Au cœur de cette vision, les ports sont considérés comme des leviers majeurs de développement économique, d’ouverture sur les marchés internationaux et de transition vers des modèles durables. Le Royaume inscrit ainsi le développement maritime comme un pilier structurant de son modèle de croissance.
Pour accompagner cette dynamique, une Commission nationale dédiée à l’économie bleue a été mise en place afin de coordonner les politiques publiques et de suivre les projets stratégiques. Cette démarche s’appuie également sur des investissements importants dans les infrastructures portuaires, avec des projets comme Tanger Med, Nador West Med ou encore le futur port de Dakhla Atlantique, destinés à renforcer le positionnement du Maroc comme plateforme logistique entre l’Afrique, l’Europe et le reste du monde.
Le secteur de la pêche maritime constitue un autre pilier essentiel. Le pays dispose d’un réseau étendu de ports et de points de débarquement, ainsi que d’une flotte diversifiée. Les volumes débarqués dépassent 1,4 million de tonnes, plaçant le Maroc parmi les principaux producteurs mondiaux et générant des recettes importantes à l’export, tout en assurant un volume significatif d’emplois.
Une feuille de route couvrant la période 2025-2027 vise à renforcer cette dynamique, avec pour objectif de concilier croissance économique, durabilité des ressources et développement des territoires littoraux.

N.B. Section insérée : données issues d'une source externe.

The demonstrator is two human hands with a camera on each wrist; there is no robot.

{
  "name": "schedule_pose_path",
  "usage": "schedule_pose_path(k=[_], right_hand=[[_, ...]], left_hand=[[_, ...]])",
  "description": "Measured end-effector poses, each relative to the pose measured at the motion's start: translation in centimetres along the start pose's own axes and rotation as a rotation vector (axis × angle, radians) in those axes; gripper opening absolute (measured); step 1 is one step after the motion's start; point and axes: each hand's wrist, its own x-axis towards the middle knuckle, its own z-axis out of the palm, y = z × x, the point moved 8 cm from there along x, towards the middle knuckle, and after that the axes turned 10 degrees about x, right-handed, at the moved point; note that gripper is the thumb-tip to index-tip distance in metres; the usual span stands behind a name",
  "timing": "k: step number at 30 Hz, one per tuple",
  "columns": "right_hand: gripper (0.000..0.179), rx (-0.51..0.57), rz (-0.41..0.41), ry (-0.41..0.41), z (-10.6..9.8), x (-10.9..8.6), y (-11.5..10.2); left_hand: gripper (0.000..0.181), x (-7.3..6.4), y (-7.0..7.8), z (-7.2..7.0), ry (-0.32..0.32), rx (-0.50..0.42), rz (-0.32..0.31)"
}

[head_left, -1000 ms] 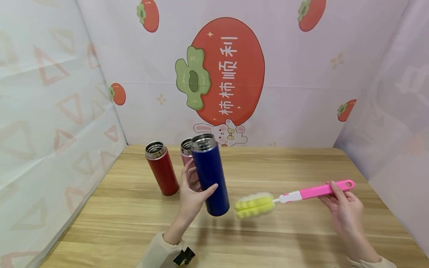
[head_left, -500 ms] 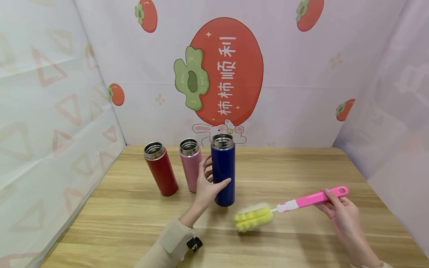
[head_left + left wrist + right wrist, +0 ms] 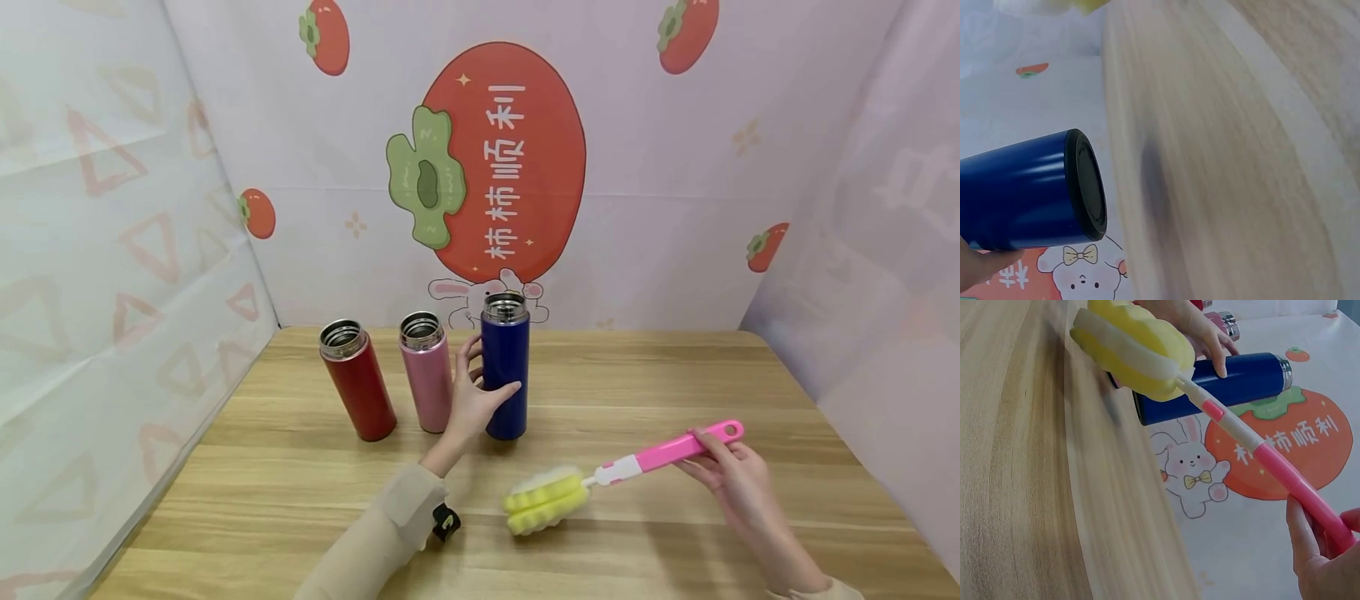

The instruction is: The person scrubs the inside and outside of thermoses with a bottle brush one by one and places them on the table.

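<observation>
My left hand [image 3: 474,407] grips a blue thermos bottle [image 3: 506,375], lidless and upright, with the thumb across its front. In the left wrist view the black base of the blue bottle [image 3: 1088,184] shows, apart from the tabletop. My right hand [image 3: 731,479] holds a bottle brush by its pink handle [image 3: 667,452]. Its yellow and white sponge head [image 3: 546,502] points left, low in front of the blue bottle. To the left of that bottle, a pink thermos bottle [image 3: 427,383] and a red one [image 3: 360,387] stand with open mouths.
The wooden table [image 3: 247,508] runs back to a printed cloth backdrop [image 3: 645,250]. Cloth walls rise on the left [image 3: 112,208] and right [image 3: 862,275]. A black clip-like piece [image 3: 446,522] sits at the left sleeve cuff.
The blue bottle has moved right and back, from in front of the pink bottle to its right, and has straightened upright. The brush has shifted left and down a little.
</observation>
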Motion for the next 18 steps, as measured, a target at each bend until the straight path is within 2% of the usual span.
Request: schedule_pose_path(k=[3,5,8,13,15,18], right_hand=[[0.015,0.016,0.005,-0.024,2.3,-0.6,-0.4],[0.014,0.019,0.007,-0.041,2.5,-0.4,-0.1],[0.011,-0.016,0.024,-0.05,0.9,0.3,1.0],[0.013,-0.023,0.037,-0.115,-2.1,1.7,3.2],[0.015,-0.035,0.044,-0.111,-2.8,2.0,3.8],[0.021,-0.105,0.076,-0.041,-4.0,2.4,4.5]], left_hand=[[0.085,0.4,-0.6,0.3,-0.011,0.023,-0.011],[0.085,0.6,-0.9,0.4,-0.012,0.033,-0.015],[0.085,0.8,-1.3,0.4,-0.011,0.047,-0.019],[0.085,0.9,-1.7,0.6,-0.01,0.071,-0.011],[0.084,0.9,-1.9,0.6,-0.014,0.077,0.0],[0.084,0.8,-2.1,0.7,-0.019,0.078,0.025]])
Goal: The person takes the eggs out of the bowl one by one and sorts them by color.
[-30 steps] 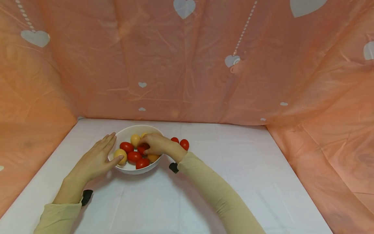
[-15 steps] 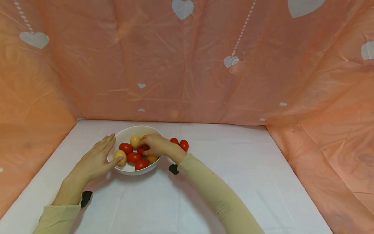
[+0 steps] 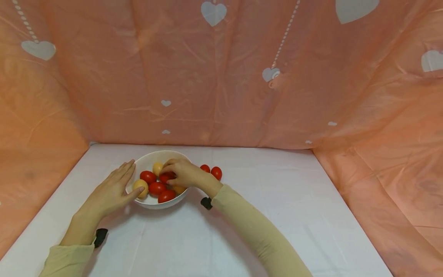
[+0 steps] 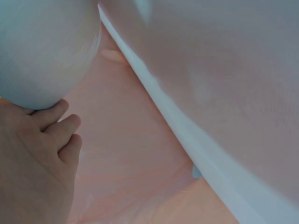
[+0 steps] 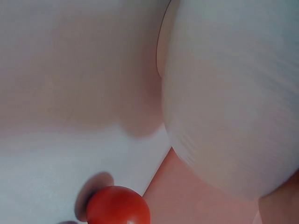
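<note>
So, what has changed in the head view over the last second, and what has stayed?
Very little. The right hand has edged slightly left in the bowl, its fingers largely covering a yellow piece that peeked out beyond them. Nothing was visibly taken or let go: the fingers hold the same red piece. The view drifted slightly. Unchanged: the left hand against the bowl, the red pieces beside it on the table.

I can read no words, numbers or brands. The orange drape [image 3: 188,69] beyond my bowl [image 3: 155,206] bears pale printed hearts [image 3: 213,14]; under one of them, above and right of the bowl, a small curled mark [image 3: 271,85] is too tiny to make out.
</note>
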The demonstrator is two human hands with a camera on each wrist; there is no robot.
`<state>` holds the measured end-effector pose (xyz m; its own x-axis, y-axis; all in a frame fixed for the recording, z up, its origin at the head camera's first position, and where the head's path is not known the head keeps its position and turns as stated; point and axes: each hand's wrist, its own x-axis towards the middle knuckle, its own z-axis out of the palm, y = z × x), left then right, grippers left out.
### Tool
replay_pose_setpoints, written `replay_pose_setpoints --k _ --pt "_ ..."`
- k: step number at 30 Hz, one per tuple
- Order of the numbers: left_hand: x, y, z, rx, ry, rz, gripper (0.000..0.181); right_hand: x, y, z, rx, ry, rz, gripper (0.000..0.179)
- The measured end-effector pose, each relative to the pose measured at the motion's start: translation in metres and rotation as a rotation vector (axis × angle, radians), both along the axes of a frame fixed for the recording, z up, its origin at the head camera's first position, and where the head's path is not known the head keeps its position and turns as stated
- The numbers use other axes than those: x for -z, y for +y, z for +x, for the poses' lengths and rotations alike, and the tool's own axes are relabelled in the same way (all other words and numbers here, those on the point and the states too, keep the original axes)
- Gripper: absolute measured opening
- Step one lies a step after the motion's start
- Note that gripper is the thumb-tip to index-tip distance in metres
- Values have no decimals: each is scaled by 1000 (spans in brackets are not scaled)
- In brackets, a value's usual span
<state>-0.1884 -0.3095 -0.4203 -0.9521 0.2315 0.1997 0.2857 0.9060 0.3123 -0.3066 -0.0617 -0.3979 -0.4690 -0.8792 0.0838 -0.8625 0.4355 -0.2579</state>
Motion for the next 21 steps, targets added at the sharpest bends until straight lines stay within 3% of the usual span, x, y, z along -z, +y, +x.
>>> replay_pose_setpoints --k 12,17,21 --pt "0 1 0 5 -2 0 93 -3 15 12 -15 39 -159 37" --pt "0 1 0 4 -12 1 93 -3 26 19 12 -34 -267 38" --pt "1 0 0 2 -20 0 94 -3 37 25 22 -120 -418 39"
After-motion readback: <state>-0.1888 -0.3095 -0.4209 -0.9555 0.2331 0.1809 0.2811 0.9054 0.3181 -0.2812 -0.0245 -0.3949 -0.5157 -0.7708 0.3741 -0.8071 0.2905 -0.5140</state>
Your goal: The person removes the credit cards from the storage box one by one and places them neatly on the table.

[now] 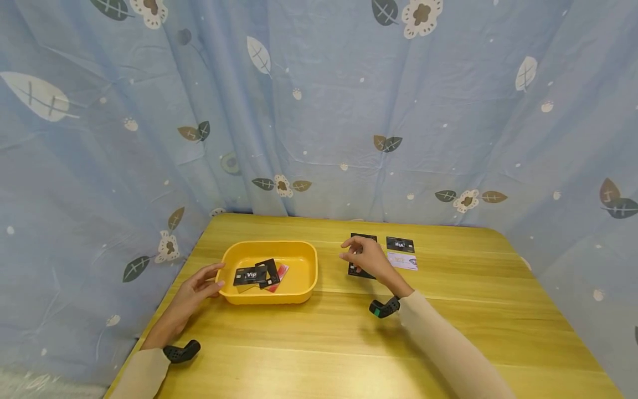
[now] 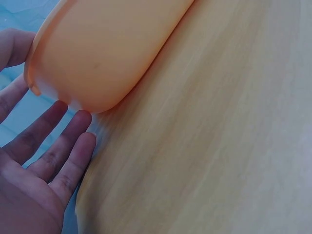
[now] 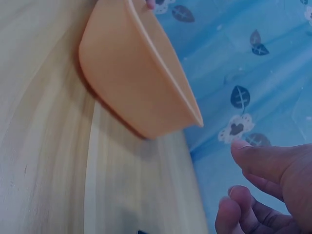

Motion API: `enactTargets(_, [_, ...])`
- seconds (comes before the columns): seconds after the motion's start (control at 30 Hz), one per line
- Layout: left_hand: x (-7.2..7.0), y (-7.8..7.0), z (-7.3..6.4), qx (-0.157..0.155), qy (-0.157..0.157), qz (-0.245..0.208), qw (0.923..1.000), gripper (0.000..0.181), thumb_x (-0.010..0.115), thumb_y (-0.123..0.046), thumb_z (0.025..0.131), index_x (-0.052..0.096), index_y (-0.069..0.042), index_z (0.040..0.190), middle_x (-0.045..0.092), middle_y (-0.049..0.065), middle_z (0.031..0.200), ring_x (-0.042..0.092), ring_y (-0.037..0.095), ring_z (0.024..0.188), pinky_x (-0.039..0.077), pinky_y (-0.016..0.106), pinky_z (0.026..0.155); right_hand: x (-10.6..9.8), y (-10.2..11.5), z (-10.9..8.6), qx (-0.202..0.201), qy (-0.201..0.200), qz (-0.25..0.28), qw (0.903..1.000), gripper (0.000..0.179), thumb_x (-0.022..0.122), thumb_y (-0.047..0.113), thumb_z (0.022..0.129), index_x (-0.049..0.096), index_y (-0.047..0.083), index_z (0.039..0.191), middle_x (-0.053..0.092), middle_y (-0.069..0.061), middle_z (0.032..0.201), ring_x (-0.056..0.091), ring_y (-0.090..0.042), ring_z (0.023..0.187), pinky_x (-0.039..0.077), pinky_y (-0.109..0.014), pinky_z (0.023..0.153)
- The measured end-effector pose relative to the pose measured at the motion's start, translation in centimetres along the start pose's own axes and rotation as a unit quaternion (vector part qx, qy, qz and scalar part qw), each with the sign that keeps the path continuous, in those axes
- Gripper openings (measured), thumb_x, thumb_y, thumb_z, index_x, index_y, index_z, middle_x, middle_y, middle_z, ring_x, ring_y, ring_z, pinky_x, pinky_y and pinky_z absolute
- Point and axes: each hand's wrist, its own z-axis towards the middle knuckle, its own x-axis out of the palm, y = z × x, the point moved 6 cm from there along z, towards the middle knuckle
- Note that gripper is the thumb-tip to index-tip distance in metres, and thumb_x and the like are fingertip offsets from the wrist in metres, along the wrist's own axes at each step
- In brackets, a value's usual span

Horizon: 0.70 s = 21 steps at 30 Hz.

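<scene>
My left hand [image 1: 196, 285] holds the left end of a yellow plastic basin [image 1: 309, 260], thumb and index finger at the rim. In the left wrist view the other fingers of that hand [image 2: 44, 161] lie against or close to the outer wall. Inside the basin, a black Vip card [image 1: 251, 275] overlaps another black card [image 1: 271, 269], a red card [image 1: 281, 280] and a gold card [image 1: 244, 288]. Over on the right, my right hand [image 1: 370, 259] hovers above black cards [image 1: 360, 272], partly covering them. Its thumb and fingers are apart, with nothing seen between them.
Right of the right hand lie a black Vip card [image 1: 400, 244] and a white card [image 1: 401, 261]. The wooden table [image 1: 279, 343] meets a blue patterned curtain [image 1: 319, 111] at the back and sides.
</scene>
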Motion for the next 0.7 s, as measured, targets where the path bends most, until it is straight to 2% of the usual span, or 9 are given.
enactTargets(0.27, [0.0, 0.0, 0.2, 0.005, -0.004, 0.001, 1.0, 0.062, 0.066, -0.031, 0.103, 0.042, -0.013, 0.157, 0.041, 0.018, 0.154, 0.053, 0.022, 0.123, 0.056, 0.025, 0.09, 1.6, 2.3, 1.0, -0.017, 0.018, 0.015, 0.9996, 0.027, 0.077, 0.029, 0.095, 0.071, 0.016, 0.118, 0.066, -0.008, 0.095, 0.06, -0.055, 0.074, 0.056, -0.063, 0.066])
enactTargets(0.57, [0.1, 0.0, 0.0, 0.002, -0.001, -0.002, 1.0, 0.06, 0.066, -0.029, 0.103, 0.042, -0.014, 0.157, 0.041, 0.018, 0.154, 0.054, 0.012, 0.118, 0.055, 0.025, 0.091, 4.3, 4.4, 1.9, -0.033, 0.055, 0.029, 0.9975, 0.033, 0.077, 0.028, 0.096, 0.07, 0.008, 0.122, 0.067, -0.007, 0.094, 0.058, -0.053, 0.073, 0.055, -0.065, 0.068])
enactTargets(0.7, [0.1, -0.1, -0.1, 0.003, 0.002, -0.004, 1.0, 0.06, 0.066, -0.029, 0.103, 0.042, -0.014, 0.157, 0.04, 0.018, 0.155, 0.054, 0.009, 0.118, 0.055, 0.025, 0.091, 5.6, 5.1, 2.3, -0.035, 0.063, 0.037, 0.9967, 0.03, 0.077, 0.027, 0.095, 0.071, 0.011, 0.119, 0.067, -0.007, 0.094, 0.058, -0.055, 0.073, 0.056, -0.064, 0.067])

Face aux défis environnementaux, notamment la surexploitation des ressources, la pollution et les effets du changement climatique, le Maroc renforce ses dispositifs de gouvernance. Cela passe par la planification maritime, la gestion encadrée des pêcheries, le développement de la traçabilité et la lutte contre les activités illicites.
La recherche scientifique et la protection des écosystèmes occupent également une place centrale, avec une gestion durable de la grande majorité des débarquements et un programme visant à étendre les aires marines protégées.
Sur le plan international, le Royaume poursuit une coopération active, notamment en Afrique, à travers des projets structurants destinés à renforcer les filières halieutiques et à améliorer les conditions de vie des communautés locales.
À travers cette approche globale, le Maroc entend consolider son positionnement comme acteur de référence d’une économie maritime à la fois performante, inclusive et durable.